TensorRT-LLM — Model Optimizer 0.27.1 (original) (raw)

ModelOpt toolkit supports automatic conversion of ModelOpt exported LLM to the TensorRT-LLM checkpoint and the engines for accelerated inferencing.

This conversion is achieved by:

  1. Converting Huggingface, NeMo and ModelOpt exported checkpoints to the TensorRT-LLM checkpoint.
  2. Building TensorRT-LLM engine from the TensorRT-LLM checkpoint.

Export Quantized Model

After the model is quantized, the quantized model can be exported to the TensorRT-LLM checkpoint format stored as

  1. A single JSON file recording the model structure and metadata (config.json)
  2. A group of safetensors files, each recording the local calibrated model on a single GPU rank (model weights, scaling factors per GPU).

The export API (export_tensorrt_llm_checkpoint) can be used as follows:

from modelopt.torch.export import export_tensorrt_llm_checkpoint

with torch.inference_mode(): export_tensorrt_llm_checkpoint( model, # The quantized model. decoder_type, # The type of the model as str, e.g gpt, gptj, llama. dtype, # the weights data type to export the unquantized layers. export_dir, # The directory where the exported files will be stored. inference_tensor_parallel, # The number of GPUs used in the inference time for tensor parallelism. inference_pipeline_parallel, # The number of GPUs used in the inference time for pipeline parallelism. )

If the export_tensorrt_llm_checkpoint call is successful, the TensorRT-LLM checkpoint will be saved.
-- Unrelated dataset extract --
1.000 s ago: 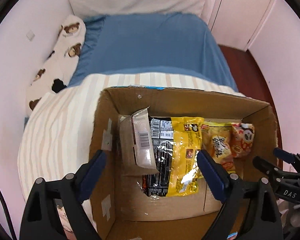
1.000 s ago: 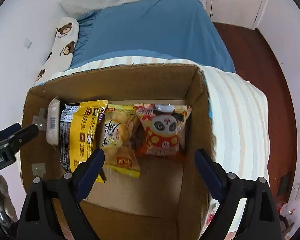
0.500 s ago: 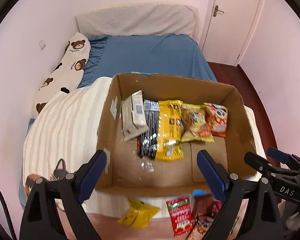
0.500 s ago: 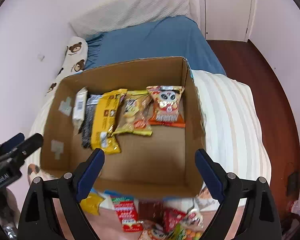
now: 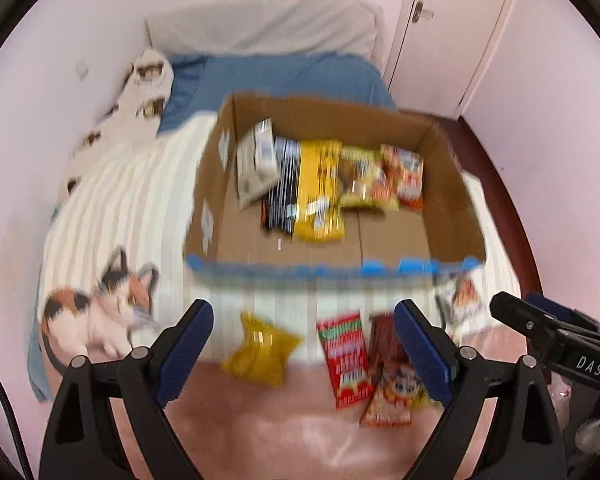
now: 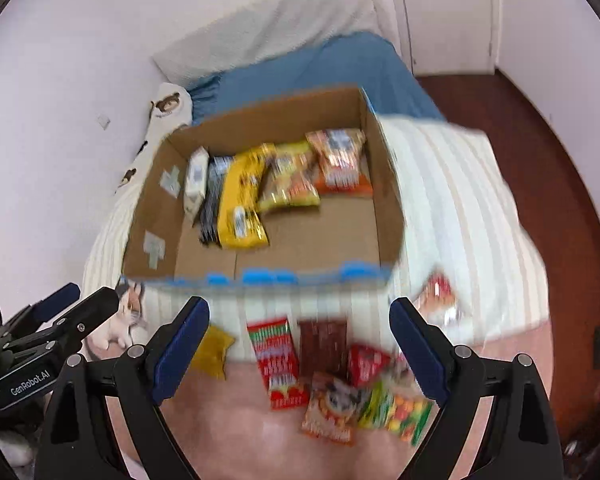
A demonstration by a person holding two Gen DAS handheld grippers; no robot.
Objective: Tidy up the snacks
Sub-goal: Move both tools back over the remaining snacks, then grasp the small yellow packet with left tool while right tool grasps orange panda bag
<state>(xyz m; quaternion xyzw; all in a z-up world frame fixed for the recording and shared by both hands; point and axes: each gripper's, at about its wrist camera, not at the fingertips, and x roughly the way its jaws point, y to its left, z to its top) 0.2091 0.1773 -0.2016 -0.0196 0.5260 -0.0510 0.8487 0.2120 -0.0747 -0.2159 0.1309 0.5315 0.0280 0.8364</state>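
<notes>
A cardboard box (image 5: 452, 200) (image 6: 388, 200) stands on the striped bed cover. Several snack packets lean in a row at its far wall, among them a long yellow packet (image 5: 318, 188) (image 6: 240, 196). Loose snacks lie on the pink cover in front of the box: a yellow bag (image 5: 262, 350) (image 6: 212, 350), a red packet (image 5: 346, 356) (image 6: 278, 360) and a brown packet (image 5: 384, 340) (image 6: 322, 344). My left gripper (image 5: 306, 350) is open and empty above them. My right gripper (image 6: 298, 346) is open and empty too. Both views are blurred.
A cat print (image 5: 100, 312) shows on the cover at the left. A bear-print pillow (image 5: 140, 96) lies by the left wall. A blue sheet (image 6: 320, 68) and a grey pillow (image 5: 260, 32) lie beyond the box. A door (image 5: 452, 28) and dark floor (image 6: 540, 140) are at right.
Both grippers have pulled back from over the box toward the near side of the bed. The loose snacks in front of the box have come into view. Both stay open.
</notes>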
Otherwise, e.g. the decoder_type is not supported, a torch state_dict checkpoint will be saved instead.

Model support matrix for the TensorRT-LLM checkpoint export

Model / Quantization FP16 / BF16 FP8 INT8_SQ INT4_AWQ
GPT2 Yes Yes Yes No
GPTJ Yes Yes Yes Yes
LLAMA 2 Yes Yes Yes Yes
LLAMA 3 Yes Yes No Yes
Mistral Yes Yes Yes Yes
Mixtral 8x7B Yes Yes No Yes
Falcon 40B, 180B Yes Yes Yes Yes
Falcon 7B Yes Yes Yes No
MPT 7B, 30B Yes Yes Yes Yes
Baichuan 1, 2 Yes Yes Yes Yes
ChatGLM2, 3 6B Yes No No Yes
Bloom Yes Yes Yes Yes
Phi-1, 2, 3 Yes Yes Yes Yes
Nemotron 8 Yes Yes No Yes
Gemma 2B, 7B Yes Yes No Yes
Recurrent Gemma Yes Yes Yes Yes
StarCoder 2 Yes Yes Yes Yes
Qwen-1, 1.5 Yes Yes Yes Yes

Convert to TensorRT-LLM

Once the TensorRT-LLM checkpoint is available, please follow the TensorRT-LLM build API to build and deploy the quantized LLM.